# 傷 / 怪我



## Casiel

Hi!
Is there any difference between those two words?
Thank you!


----------



## mikun

Hi,
Usually we use 傷 in a amall skin damage, 切り傷、擦り傷、刺し傷.
We use 怪我 to a great  surgical damage, 骨折、捻挫、腕切断.


----------



## Casiel

Thank you so much, Mikun!


----------



## Aoyama

A bit like "wound" for 傷　and "injury" for 怪我 (note that 怪我 is ateji).

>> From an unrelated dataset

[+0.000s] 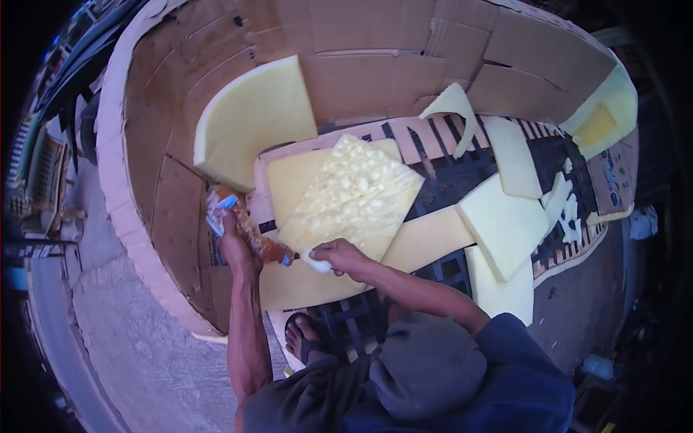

But it may depend because 重傷 means "grave injury" (cf. 軽傷).


----------



## Hiro Sasaki

A scratch on the skin 　かすり傷　 can never &nbsp;be said 怪我

Hiro Sasaki


----------



## YangMuye

きず：痕跡/影響が残っている
けが：悪いこと/損失に遭う
という感じですが


----------



## Hiro Sasaki

YangMuye said:


> きず：痕跡/影響が残っている
> けが：悪いこと/損失に遭う
> という感じですが


損失に遭う xx


*心に傷を負う = The heart can be got hurt. but  we do not say " 心に怪我
怪我する　get injured by accident

Hiro Sasaki


*


----------



## YangMuye

Hiro Sasaki said:


> 損失に遭う xx


Hi. I saw this phrase on the internet... It's not natural?
Yorosiku onegaisimasu.


----------



## YangMuye

『小学館日中辞書』より


> お嬢さん,彼にかかわると怪我をするよ
> 相場で大怪我をした
> 怪我の功名


やはり「意外の出来事に遇う」のが共通ですね。


----------



## Hiro Sasaki

YangMuye said:


> Hi. I saw this phrase on the internet... It's not natural?
> Yorosiku onegaisimasu.



損失に遭う It's not a natural phrase.  

Hiro Sasaki


----------



## Casiel

Thank you all for your explanations!


----------